Task item: Below are the records. Retype exactly the lines between the lines holding "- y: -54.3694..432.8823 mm" and "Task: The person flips", inclusive.

Collected data:
****************
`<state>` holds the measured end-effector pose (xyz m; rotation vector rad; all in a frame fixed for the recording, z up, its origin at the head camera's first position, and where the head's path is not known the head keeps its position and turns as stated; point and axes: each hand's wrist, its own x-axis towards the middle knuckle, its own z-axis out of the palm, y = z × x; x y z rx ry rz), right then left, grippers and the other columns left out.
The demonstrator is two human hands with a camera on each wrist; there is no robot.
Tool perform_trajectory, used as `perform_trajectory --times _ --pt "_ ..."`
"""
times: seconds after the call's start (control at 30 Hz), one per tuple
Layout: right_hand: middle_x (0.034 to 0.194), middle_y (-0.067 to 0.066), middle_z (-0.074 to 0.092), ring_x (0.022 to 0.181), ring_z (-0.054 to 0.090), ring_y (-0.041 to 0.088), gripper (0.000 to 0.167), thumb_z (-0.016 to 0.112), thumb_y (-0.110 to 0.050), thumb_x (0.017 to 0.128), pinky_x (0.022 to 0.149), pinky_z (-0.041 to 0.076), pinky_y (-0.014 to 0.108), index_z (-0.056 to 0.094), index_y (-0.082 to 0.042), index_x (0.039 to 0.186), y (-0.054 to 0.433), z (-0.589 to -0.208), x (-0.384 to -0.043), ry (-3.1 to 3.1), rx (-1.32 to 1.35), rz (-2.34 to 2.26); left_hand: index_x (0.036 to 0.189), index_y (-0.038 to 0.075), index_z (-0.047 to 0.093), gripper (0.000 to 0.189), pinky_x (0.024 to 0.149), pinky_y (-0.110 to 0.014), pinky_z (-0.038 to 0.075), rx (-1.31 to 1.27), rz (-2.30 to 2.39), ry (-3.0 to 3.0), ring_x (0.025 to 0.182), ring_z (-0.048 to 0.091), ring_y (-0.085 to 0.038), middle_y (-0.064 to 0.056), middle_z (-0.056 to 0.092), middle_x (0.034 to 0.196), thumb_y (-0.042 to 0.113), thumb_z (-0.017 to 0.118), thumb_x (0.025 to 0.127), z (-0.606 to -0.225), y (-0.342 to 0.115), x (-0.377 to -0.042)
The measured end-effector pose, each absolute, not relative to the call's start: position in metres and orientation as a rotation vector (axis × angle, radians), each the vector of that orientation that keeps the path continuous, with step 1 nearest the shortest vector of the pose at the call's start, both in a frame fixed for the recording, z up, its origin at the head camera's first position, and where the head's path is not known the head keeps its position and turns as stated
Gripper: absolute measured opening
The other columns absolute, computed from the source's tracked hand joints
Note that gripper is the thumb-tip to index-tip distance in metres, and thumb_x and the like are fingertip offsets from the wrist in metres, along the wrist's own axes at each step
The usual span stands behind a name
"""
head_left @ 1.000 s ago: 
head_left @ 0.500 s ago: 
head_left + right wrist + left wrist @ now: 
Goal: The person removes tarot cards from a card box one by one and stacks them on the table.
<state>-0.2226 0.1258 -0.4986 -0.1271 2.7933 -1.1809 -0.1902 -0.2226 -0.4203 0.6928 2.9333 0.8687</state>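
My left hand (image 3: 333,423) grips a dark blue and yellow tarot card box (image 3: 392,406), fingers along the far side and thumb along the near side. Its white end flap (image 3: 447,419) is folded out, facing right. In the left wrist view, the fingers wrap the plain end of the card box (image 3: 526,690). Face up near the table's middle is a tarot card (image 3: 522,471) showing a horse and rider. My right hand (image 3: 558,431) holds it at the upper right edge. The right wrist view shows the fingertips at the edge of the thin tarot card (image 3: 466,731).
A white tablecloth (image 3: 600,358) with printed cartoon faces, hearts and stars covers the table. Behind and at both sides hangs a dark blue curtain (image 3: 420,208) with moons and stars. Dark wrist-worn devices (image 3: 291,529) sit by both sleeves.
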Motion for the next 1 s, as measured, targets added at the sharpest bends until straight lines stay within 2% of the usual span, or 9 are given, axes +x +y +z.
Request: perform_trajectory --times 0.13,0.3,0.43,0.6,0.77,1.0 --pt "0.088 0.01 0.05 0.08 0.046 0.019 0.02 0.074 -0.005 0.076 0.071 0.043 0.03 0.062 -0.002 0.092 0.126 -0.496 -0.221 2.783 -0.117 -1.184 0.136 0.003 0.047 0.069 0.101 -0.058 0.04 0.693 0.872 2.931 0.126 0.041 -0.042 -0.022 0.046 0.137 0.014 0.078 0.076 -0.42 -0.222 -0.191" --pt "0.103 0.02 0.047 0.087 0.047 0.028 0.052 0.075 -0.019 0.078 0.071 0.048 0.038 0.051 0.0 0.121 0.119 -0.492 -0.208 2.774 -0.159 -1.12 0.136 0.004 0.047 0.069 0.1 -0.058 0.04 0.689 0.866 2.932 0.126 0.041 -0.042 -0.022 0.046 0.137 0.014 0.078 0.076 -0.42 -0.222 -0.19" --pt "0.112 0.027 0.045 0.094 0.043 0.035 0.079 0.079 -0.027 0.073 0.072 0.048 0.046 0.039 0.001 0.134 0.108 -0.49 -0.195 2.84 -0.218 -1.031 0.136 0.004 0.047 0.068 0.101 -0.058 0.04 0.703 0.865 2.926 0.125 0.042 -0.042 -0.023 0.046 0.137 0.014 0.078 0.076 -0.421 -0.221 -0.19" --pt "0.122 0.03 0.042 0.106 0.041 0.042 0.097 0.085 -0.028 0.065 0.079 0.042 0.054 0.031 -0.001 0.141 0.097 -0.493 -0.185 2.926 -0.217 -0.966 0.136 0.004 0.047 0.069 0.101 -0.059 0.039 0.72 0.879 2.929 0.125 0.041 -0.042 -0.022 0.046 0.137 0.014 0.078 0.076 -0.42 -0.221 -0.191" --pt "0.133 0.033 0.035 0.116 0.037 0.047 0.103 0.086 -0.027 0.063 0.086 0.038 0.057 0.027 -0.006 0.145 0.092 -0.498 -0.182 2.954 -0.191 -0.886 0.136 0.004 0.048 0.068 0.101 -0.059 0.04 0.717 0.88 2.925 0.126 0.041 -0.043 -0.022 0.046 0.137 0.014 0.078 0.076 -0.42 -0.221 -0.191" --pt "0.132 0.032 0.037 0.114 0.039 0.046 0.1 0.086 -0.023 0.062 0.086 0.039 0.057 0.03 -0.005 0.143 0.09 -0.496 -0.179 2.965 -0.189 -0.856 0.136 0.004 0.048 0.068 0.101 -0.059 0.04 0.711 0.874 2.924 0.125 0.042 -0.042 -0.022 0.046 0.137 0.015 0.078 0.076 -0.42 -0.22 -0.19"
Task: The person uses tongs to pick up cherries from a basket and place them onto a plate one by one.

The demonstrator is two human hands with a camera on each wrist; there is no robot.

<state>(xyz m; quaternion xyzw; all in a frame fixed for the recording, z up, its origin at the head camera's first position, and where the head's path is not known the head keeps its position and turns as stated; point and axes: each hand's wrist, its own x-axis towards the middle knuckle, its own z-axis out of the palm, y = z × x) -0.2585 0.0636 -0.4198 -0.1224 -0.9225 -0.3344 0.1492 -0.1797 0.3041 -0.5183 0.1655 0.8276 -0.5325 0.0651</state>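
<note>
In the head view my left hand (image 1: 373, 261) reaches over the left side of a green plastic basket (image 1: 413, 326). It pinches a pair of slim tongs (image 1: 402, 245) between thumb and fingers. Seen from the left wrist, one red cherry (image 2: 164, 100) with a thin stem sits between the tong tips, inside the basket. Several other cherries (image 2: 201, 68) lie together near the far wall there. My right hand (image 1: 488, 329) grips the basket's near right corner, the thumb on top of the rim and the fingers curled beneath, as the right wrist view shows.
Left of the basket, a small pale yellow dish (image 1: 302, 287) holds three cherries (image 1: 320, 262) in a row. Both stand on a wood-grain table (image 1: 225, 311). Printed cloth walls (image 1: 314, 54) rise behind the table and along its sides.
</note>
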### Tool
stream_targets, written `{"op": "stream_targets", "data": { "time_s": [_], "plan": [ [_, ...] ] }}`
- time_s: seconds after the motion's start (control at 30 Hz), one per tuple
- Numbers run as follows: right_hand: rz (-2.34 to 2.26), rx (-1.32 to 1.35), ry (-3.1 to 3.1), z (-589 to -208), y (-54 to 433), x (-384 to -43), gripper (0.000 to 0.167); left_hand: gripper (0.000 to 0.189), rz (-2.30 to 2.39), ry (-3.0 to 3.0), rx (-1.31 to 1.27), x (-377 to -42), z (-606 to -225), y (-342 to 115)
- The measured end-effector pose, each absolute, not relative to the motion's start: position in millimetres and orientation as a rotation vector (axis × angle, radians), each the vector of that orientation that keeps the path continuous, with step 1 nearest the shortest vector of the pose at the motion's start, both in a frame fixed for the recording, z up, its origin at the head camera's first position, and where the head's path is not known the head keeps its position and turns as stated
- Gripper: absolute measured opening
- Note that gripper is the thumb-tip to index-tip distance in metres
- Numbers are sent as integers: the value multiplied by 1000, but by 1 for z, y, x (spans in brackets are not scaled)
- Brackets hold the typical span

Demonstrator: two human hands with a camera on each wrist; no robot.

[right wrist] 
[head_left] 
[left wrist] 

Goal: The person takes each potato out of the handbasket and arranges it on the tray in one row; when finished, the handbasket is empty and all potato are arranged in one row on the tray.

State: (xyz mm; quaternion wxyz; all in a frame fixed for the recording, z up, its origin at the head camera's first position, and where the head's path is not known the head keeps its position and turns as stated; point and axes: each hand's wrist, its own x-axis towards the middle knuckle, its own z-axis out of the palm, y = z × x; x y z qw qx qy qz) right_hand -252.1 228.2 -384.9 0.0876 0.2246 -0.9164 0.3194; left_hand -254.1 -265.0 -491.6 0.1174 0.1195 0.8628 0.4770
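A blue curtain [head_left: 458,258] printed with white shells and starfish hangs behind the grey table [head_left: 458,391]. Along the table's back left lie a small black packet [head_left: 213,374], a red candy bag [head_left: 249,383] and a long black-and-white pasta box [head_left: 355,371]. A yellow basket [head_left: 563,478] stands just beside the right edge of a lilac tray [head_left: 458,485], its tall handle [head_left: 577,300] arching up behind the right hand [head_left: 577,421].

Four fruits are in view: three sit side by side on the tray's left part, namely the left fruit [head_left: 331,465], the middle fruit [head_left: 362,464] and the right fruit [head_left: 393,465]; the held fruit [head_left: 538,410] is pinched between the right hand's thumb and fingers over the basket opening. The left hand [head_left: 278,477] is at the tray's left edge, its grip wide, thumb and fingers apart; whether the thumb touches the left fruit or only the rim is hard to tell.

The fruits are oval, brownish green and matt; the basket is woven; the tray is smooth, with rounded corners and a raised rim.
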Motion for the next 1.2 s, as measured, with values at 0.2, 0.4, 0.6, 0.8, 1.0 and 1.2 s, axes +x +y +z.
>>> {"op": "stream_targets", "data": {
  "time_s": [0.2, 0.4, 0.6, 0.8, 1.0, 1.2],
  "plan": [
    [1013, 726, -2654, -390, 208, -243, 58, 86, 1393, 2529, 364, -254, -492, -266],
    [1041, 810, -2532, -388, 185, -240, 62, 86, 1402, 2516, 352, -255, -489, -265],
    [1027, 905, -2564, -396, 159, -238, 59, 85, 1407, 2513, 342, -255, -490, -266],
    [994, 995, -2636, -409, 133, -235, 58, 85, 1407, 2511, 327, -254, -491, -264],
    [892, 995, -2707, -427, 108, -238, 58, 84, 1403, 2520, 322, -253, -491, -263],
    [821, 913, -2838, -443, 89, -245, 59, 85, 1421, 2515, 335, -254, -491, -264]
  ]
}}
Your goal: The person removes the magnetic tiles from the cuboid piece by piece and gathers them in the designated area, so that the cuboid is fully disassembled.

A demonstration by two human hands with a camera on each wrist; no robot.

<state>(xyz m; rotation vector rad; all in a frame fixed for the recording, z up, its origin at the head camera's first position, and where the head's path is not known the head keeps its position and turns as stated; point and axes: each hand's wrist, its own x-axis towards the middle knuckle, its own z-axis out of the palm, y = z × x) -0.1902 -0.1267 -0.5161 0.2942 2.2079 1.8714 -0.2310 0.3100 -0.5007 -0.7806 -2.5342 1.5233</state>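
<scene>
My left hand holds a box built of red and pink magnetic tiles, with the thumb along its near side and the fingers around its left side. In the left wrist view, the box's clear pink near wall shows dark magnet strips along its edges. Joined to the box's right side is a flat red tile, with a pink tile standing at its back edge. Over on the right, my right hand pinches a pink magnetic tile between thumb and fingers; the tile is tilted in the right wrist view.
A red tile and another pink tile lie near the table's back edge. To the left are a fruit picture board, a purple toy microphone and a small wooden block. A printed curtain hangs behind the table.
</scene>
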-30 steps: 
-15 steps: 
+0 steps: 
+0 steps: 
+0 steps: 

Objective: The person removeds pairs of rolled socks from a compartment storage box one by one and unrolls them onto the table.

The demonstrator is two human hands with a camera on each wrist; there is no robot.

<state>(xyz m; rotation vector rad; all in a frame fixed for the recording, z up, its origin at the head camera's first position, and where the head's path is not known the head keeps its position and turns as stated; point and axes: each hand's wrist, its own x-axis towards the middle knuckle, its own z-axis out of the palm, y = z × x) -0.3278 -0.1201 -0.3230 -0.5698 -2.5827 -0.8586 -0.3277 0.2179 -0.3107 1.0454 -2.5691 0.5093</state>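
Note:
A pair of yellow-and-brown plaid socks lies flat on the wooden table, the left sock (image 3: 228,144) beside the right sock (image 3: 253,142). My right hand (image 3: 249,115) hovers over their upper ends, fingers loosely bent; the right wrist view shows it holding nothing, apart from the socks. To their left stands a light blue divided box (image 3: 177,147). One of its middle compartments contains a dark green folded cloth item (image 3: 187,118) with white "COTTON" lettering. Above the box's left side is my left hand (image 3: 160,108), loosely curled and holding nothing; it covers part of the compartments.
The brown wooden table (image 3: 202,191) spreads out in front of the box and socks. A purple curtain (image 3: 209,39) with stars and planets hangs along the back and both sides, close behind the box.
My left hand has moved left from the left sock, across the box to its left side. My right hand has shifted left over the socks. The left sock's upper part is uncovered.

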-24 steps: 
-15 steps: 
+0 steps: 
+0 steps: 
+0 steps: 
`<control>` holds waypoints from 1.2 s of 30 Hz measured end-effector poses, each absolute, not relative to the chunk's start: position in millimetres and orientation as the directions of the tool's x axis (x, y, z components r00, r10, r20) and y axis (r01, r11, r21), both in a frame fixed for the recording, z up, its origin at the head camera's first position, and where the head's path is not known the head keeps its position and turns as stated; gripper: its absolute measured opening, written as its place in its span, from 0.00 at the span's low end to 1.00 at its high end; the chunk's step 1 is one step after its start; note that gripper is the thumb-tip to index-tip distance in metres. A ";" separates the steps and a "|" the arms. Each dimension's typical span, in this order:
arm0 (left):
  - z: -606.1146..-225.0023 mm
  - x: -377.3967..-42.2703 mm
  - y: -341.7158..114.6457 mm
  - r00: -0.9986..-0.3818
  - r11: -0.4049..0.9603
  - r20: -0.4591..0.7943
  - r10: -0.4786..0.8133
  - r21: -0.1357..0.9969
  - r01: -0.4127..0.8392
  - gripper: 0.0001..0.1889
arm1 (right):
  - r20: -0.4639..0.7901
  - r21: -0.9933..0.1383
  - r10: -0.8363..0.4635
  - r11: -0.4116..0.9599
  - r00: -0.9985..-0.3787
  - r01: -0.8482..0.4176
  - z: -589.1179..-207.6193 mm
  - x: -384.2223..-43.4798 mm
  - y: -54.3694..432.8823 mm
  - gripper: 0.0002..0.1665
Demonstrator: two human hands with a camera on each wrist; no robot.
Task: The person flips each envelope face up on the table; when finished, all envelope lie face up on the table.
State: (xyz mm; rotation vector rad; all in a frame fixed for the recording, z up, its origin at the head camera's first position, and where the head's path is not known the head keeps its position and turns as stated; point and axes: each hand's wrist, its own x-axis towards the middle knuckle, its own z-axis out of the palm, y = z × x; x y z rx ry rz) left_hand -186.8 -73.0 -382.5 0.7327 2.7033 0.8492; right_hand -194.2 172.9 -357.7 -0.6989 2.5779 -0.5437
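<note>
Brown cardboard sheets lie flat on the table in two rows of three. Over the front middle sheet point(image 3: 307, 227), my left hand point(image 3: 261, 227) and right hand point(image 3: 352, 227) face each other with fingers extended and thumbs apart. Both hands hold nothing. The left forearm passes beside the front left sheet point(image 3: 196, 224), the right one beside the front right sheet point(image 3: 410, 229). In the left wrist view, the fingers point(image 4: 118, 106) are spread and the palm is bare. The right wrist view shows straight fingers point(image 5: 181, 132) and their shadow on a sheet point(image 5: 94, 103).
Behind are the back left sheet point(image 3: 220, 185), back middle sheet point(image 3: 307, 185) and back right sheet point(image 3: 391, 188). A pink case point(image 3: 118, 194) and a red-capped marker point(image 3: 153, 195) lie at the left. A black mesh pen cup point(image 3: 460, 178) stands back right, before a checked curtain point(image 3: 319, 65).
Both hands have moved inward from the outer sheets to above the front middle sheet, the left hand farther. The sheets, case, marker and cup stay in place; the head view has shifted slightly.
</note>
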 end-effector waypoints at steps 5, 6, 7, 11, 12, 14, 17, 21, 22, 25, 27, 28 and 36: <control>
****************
Task response:
  - y: -54.3694..432.8823 mm
  - gripper: 0.0002..0.1665
Demonstrator: two human hands with a camera on each wrist; no robot.
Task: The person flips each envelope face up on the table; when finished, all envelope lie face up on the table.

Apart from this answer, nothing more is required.